## What you should do
Gather each line of the records where "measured" appears.

------

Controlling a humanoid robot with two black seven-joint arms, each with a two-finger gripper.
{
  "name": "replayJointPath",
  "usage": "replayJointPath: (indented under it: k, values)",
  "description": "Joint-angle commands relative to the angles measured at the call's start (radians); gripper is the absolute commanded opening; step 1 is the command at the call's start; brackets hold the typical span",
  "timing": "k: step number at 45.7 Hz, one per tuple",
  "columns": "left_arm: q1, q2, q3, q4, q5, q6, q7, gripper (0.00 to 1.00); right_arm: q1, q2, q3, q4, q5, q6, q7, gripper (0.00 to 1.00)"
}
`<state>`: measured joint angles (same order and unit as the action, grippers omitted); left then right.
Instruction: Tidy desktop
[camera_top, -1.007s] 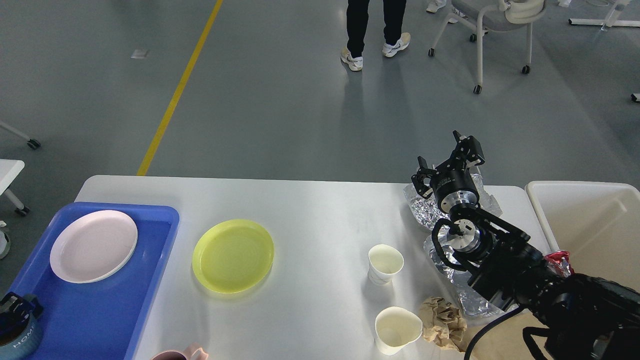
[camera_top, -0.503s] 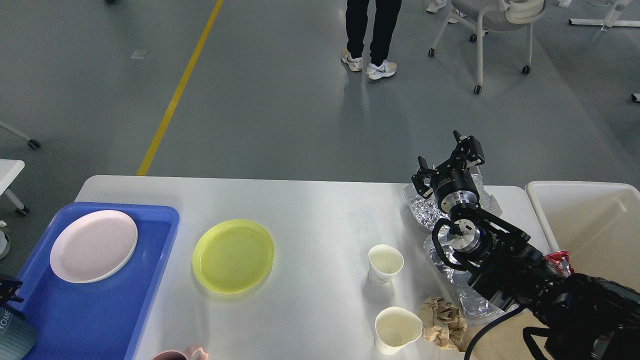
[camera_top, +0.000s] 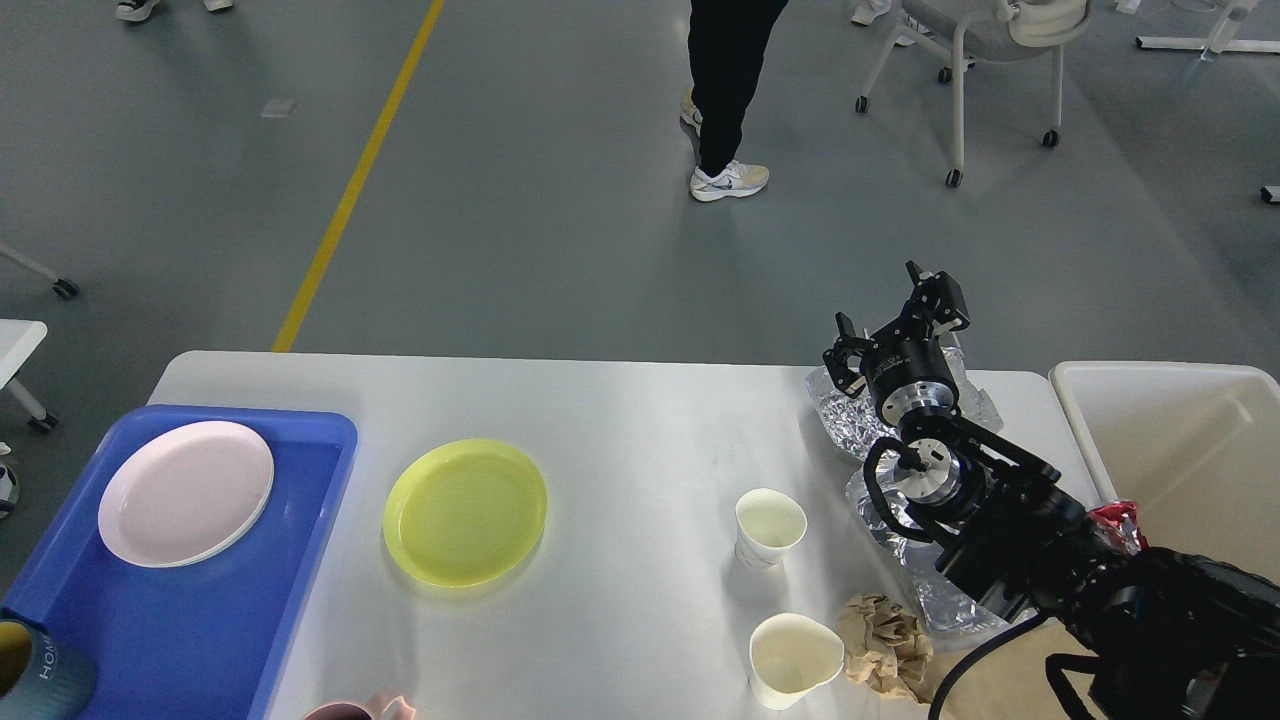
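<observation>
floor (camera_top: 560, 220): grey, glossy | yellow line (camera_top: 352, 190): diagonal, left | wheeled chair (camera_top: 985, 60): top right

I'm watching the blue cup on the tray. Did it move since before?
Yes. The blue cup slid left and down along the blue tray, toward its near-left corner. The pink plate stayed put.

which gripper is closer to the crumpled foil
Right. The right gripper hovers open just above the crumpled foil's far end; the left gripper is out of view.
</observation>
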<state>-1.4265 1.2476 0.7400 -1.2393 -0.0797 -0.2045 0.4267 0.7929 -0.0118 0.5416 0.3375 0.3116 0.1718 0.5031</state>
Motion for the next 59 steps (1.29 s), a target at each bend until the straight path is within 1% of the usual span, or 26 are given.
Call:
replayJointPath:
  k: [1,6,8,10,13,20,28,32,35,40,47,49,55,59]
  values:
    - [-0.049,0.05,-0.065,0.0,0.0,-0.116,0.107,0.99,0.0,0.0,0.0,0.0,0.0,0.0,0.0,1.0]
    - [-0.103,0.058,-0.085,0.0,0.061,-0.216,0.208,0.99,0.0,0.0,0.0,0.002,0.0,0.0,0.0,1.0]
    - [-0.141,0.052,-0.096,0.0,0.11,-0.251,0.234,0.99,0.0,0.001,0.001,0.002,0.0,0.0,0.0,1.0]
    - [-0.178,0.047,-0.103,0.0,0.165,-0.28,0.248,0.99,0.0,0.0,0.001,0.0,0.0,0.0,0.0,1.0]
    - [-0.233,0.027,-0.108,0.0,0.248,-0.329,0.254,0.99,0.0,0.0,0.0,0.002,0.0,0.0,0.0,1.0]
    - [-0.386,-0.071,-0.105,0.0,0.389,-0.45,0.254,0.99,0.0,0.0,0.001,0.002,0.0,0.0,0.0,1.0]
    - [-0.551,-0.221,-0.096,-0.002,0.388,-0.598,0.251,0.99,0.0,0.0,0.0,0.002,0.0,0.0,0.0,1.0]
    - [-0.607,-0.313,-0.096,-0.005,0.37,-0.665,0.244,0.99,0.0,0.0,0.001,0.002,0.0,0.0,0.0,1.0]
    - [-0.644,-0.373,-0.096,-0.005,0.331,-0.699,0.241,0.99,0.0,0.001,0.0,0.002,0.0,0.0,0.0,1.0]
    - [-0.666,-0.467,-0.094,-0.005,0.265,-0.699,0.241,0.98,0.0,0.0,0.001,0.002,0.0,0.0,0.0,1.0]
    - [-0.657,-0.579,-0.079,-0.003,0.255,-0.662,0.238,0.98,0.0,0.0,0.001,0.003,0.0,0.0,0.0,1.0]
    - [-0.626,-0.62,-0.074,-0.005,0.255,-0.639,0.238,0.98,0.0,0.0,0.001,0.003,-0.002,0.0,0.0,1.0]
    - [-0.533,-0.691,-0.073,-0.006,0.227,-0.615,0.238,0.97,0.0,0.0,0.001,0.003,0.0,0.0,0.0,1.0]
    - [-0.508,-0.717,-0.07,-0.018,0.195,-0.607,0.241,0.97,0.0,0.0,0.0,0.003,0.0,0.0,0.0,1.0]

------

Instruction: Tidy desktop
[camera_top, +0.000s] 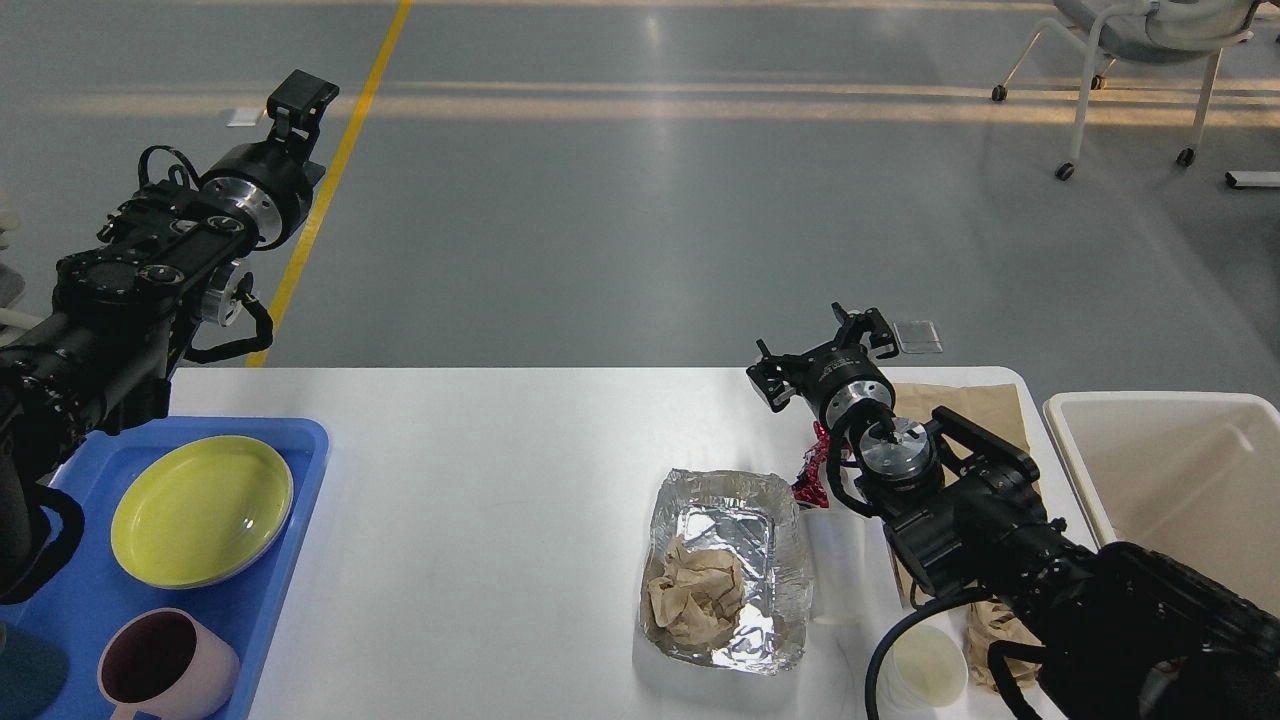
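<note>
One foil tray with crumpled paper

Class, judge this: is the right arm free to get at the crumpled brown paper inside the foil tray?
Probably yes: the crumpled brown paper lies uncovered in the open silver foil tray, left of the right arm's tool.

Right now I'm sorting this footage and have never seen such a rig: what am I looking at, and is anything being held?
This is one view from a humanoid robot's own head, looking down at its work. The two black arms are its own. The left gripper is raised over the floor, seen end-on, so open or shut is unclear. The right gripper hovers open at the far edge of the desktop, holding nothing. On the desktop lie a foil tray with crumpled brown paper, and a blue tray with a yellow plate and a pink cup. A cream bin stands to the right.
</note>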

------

## Result of this task
  "description": "Joint-angle commands relative to the angles measured at the call's start (radians); gripper is the absolute commanded opening; step 1 is the command at the call's start; brackets hold the typical span",
`<state>`: measured joint angles (same order and unit as the action, grippers omitted); left then right.

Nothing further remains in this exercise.